In power generation applications, the turbine 106 may connect to an
electric generator to generate electricity; while in aerospace
applications, the exhaust of the turbine 106 can be used to create
thrust.
[0042] Due to the rotation of the rotor shaft 112 and fan blades
coupled with other factors such as pressure variations across the
compressor 102, harmonic waves or other forms of vibration can
develop in the structural members of the gas turbine 100, such as
thin metal structures, for example, conduits, ducts and flow
sleeves. The vibration can be destructive to the engine structural
members if left unchecked.
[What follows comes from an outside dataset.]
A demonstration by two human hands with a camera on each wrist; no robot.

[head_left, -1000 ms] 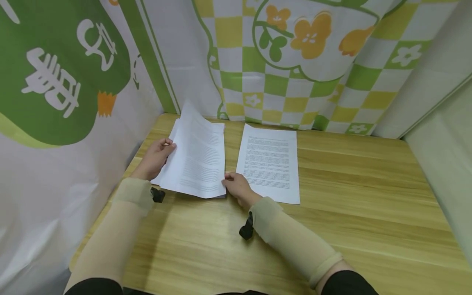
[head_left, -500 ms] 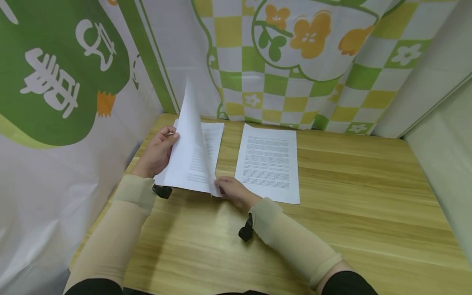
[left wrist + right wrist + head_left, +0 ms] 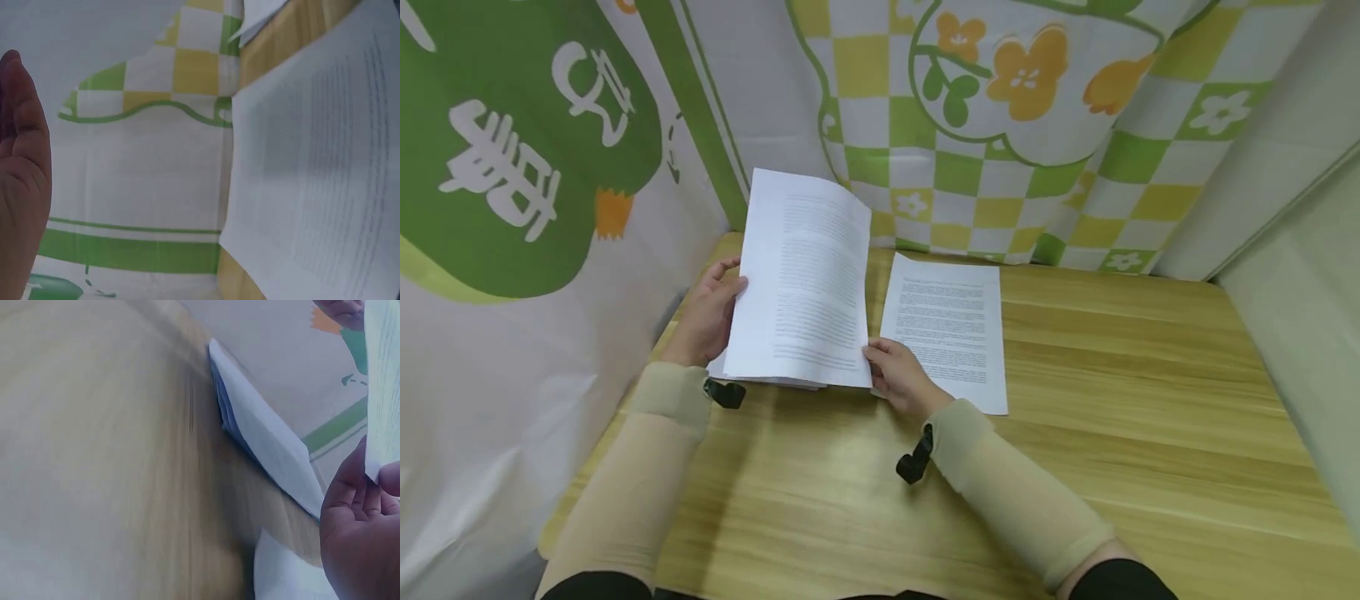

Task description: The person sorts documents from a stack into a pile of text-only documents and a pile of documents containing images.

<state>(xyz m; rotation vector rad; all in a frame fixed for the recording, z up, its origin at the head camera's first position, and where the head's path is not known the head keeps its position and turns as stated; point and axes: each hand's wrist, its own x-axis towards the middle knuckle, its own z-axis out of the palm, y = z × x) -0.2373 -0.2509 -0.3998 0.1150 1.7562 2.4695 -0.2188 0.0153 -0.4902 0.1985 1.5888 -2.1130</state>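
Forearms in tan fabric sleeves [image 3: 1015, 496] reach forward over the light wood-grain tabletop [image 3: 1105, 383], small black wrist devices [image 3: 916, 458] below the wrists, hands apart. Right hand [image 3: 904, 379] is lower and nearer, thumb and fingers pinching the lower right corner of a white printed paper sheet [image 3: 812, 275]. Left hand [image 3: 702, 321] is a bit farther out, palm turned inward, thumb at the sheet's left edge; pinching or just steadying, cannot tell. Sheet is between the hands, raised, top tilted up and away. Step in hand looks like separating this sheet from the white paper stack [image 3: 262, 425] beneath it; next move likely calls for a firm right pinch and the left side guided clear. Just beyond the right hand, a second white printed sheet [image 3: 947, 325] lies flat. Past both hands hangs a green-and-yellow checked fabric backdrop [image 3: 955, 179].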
To reduce the weight and cost, some
structural members of a turbine engine are of a thin-walled
construction, and thus are particularly susceptible to
vibration.
[0043] To damp the vibration in a turbine engine, especially the
vibration of thin metal ducts, a thin metal duct damper 210
according to an embodiment of the present disclosure may be
employed as illustrated in FIGS. 2-3. The thin metal duct damper
210 may be assembled on the outer surface of a thin metal duct 212,
and may comprise a circumferentially extending garter spring 214
and a circumferentially extending bottom metal mesh pad 216. In the
example shown, the thin metal duct 212 may have a local geometrical
feature such as a groove 218 where the metal duct damper 210 can be
placed. Specifically, the metal mesh pad 216 may provide a cushion
between the outer surface of the thin metal duct 212 and the garter
spring 214. Further, the metal mesh pad 216 may provide a surface
which the garter spring 214 can rest on so as to encircle outer
surface of the metal mesh pad 216 in a contour fitting manner.
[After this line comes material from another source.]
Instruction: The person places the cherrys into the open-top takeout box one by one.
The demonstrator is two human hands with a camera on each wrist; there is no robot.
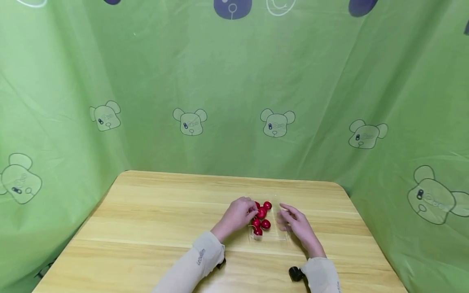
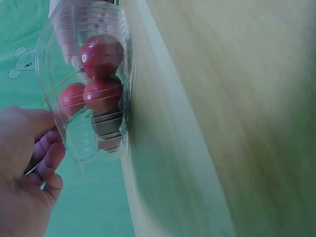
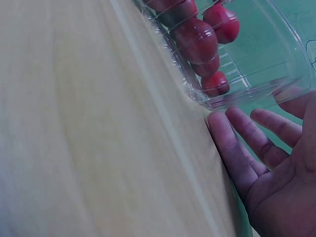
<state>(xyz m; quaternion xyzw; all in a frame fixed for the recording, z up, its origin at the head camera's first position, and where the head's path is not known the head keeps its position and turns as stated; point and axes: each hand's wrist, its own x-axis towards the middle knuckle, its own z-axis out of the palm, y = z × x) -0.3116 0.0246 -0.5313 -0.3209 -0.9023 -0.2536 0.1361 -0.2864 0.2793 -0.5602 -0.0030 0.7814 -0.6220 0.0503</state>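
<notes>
A clear plastic box [image 1: 280, 232] sits on the table with several shiny red cherries [image 1: 265, 224] grouped toward its left side. My left hand [image 1: 236, 215] reaches over the box's left rim, its thumb and fingertips pinching a cherry [image 2: 72, 98]; a thin stem [image 2: 60, 88] shows beside it in the left wrist view. The other cherries [image 3: 196, 42] lie low in the box, seen through its ribbed wall. At the right side, my right hand [image 1: 298, 226] stands with fingers extended along the outside wall, the thumb at the rim [image 3: 291, 94] in the right wrist view.
The wooden table [image 1: 146, 211] has rounded far corners. Behind it and on both sides hangs a green curtain [image 1: 227, 73] with bear-head drawings. A black wrist device [image 1: 295, 274] sits below the right sleeve, close to the tabletop.
</notes>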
[0044] In one embodiment, the metal mesh pad 216 may completely
encircle the whole circumference of the thin metal duct 212. In
another embodiment, the metal mesh pad 216 may partially encircle
the circumference of the thin metal duct 212. Similarly, the garter
spring 214 may completely encircle the whole circumference of the
thin metal duct 212; or the garter spring 214 may partially
encircle the circumference of the thin metal duct 212. The metal
mesh pad 216 is spot welded or otherwise secured to the outer
surface of the thin metal duct.
[0045] The size and dimension for the garter spring 214 and the
metal mesh pad 216 can be selected to match the depth and/or width
of the groove 218. The garter spring 214 and the metal mesh pad 216
may be made of the same material or may be made of different
materials. Although the thin metal duct damper 210 and its
components are shown as having certain relative dimensions, such
dimensions are only exemplary and other relative dimensions are
possible.
[0046] Turning to FIGS. 4-5, a thin metal duct damper 220 is
illustrated according to another embodiment of the present
disclosure. The thin metal duct damper 220 may comprise a
circumferentially extending garter spring 222, a damper cover 224,
a circumferentially extending top metal mesh pad 226, and a
circumferentially extending bottom metal mesh pad 228. The thin
metal duct damper 220 may be assembled on the outer surface of a
thin metal duct 230.
[0047] In the example shown in FIGS. 4-5, the damper cover 224 may
be attached to the outer surface of the thin metal duct 230 at
selected locations. Various methods may be used to attach the cover
224 onto the duct 230. Such methods may include, for example, tack
welding or curable adhesives. Not only does the cover 224 secure
the garter spring 222 and pads 226 and 228 in place, but it also
allows vibrations from the thin metal duct 230 to be transmitted to
and absorbed by the top metal mesh pad 226, which may not be in
contact with the duct 230. On the other hand, the bottom metal mesh
pad 228 may provide a cushion between the outer surface of the thin
metal duct 230 and the garter spring 222. Further, the metal mesh
pad 228 may provide a surface which the garter spring 222 can rest
on so as to encircle the outer circumference of the thin metal duct
230 in a contour fitting manner.
[0048] The thin metal duct damper 220 may be applied in situations
where there is no local feature, for example, a groove, on the thin
metal duct to secure the attachment of the damper. Although the
thin metal duct damper 220 and its components are shown as having
certain relative dimensions, such dimensions are only exemplary and
other relative dimensions are possible.
[0049] Similar to the first embodiment, the damper cover 224 may
completely encircle the circumference of the thin metal duct 230.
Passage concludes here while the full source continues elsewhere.